There has been much in the media over the past week in relation to the persistent homelessness crisis. Publications by Daft.ie and the Economic Social Research Institute (ESRI) earlier in the week provided a further stark reminder of the dangers of relying on the dysfunctional housing market to address our housing and homelessness crisis. Rents are now 61% higher than at their lowest point at the end of 2011 and for the sixth quarter in a row the increase in rents has remained above 10%. Meanwhile, the ESRI predicts that house prices could rise by 20% over the next 3 years.
SVP members are seeing on a weekly basis the reality and hearing the stories of the individuals and families behind these statistics and trends. While not necessarily surprising, these findings are a cause of added concern for those that SVP assist. Members are encountering people struggling to meet the cost of rent and facing the fear of eviction. They often feel they have little choice but to put up with inadequate conditions. SVP members support households at risk of becoming homeless by helping them to sustain their tenancies.

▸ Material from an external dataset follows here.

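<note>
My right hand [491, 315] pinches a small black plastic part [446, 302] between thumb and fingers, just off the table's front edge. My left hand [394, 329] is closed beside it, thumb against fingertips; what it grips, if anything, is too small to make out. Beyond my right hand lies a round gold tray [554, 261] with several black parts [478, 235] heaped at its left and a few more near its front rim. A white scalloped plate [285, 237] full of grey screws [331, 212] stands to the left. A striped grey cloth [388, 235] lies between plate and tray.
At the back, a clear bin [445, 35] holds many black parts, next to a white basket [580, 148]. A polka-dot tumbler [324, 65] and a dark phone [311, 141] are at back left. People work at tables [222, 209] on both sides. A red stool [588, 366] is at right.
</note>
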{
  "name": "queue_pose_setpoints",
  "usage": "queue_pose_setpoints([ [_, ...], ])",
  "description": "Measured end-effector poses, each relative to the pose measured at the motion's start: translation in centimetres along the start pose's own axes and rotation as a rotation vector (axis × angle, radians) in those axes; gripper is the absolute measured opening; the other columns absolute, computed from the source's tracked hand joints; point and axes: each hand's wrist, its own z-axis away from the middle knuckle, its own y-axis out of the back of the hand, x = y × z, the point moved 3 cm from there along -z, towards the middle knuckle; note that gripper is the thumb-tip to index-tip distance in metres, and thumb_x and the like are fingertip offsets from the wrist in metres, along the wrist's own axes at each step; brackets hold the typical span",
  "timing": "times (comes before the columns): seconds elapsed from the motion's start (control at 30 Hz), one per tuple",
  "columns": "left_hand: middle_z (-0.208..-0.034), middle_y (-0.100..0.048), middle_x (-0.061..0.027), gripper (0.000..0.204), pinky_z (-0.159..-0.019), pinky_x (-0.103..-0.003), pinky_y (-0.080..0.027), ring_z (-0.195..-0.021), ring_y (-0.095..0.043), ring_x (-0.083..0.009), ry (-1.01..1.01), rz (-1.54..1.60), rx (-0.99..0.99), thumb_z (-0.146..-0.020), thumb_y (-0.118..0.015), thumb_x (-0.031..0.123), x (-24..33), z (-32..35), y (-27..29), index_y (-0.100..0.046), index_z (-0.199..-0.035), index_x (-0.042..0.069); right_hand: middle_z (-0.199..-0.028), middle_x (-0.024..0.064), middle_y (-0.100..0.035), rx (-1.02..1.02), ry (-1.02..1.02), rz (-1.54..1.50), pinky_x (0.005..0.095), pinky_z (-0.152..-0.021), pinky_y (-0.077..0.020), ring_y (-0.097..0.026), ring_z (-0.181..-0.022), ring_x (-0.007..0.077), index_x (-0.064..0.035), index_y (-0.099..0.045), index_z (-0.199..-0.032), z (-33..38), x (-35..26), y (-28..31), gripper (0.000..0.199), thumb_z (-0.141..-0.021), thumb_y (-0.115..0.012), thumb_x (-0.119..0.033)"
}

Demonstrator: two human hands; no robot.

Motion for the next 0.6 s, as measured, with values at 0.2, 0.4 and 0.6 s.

The above reports were quickly followed by revelations that less than 1 per cent of the social housing needed across the State has been built by local authorities or approved housing bodies since the start of last year, with just 1,093 social housing dwellings built since January 2016 according to data compiled by housing policy analyst and architect Mel Reynolds. Most of these were built by Approved Housing Bodies as opposed to Local Authorities.
So what are we as a society doing and how are we responding? While this analysis and data were being released, they were accompanied by a worrying narrative of homelessness as “normal”, “low by international standards”, reports on homelessness as damaging to Ireland’s reputation and resulting from years of “bad behaviour”. These statements are factually and morally wrong.
This narrative needs to be challenged. As a society, we can never allow the homeless crisis to become ‘normal’, or acceptable. Family homelessness has increased by 59% over the last year and a third of those homeless are children. Yet we seem to have reached a point where thousands of homeless children are no longer a cause of outrage. The last week has also brought a warning about getting too emotional about the homelessness crisis. But for those in emergency accommodation or refuges, homelessness is emotive. Over the last couple of years, our members have been responding to an increasing number of requests for visits from families in emergency accommodation. Families living in these circumstances consistently face the uncertainty over their future and when they will find a home, and endure the daily worry of how they are going to feed their children, concern over the disruption to schooling, and the stress placed on families forced to all share the same room.
SVP is gravely concerned that a rise in homelessness will be inevitable as house and rent prices continue to rise. We are in the middle of a housing and homeless emergency. This demands an empathetic and compassionate response. It demands an urgent shift and redirection of policy, investment and narrative. Families need secure and safe homes, yet the problem of housing shortage is growing faster than the response, which will have long term ramifications without considerably increased action.
The recent reports have highlighted again the gap in supply of housing – as many as 50,000 new house builds are estimated to be needed, and a further 15,000 houses for renting. A more ambitious target for social housing output and affordable homes is clearly needed. The only sustainable solution will be a housing-led one.
We must stop the continued overreliance on the private sector to meet social housing need. The majority of families who have lost their homes over recent years were living in private rented accommodation. As rents soar, keeping people in their homes will be paramount. A rise in homelessness will follow if protection measures for tenants are not enhanced.
It is over three years since the Constitutional Convention recommended that a right to a home be included in our constitution. At this important juncture in Ireland’s economic recovery and as we begin to look towards the centenary of the foundation of our State, it is now time to act on this recommendation.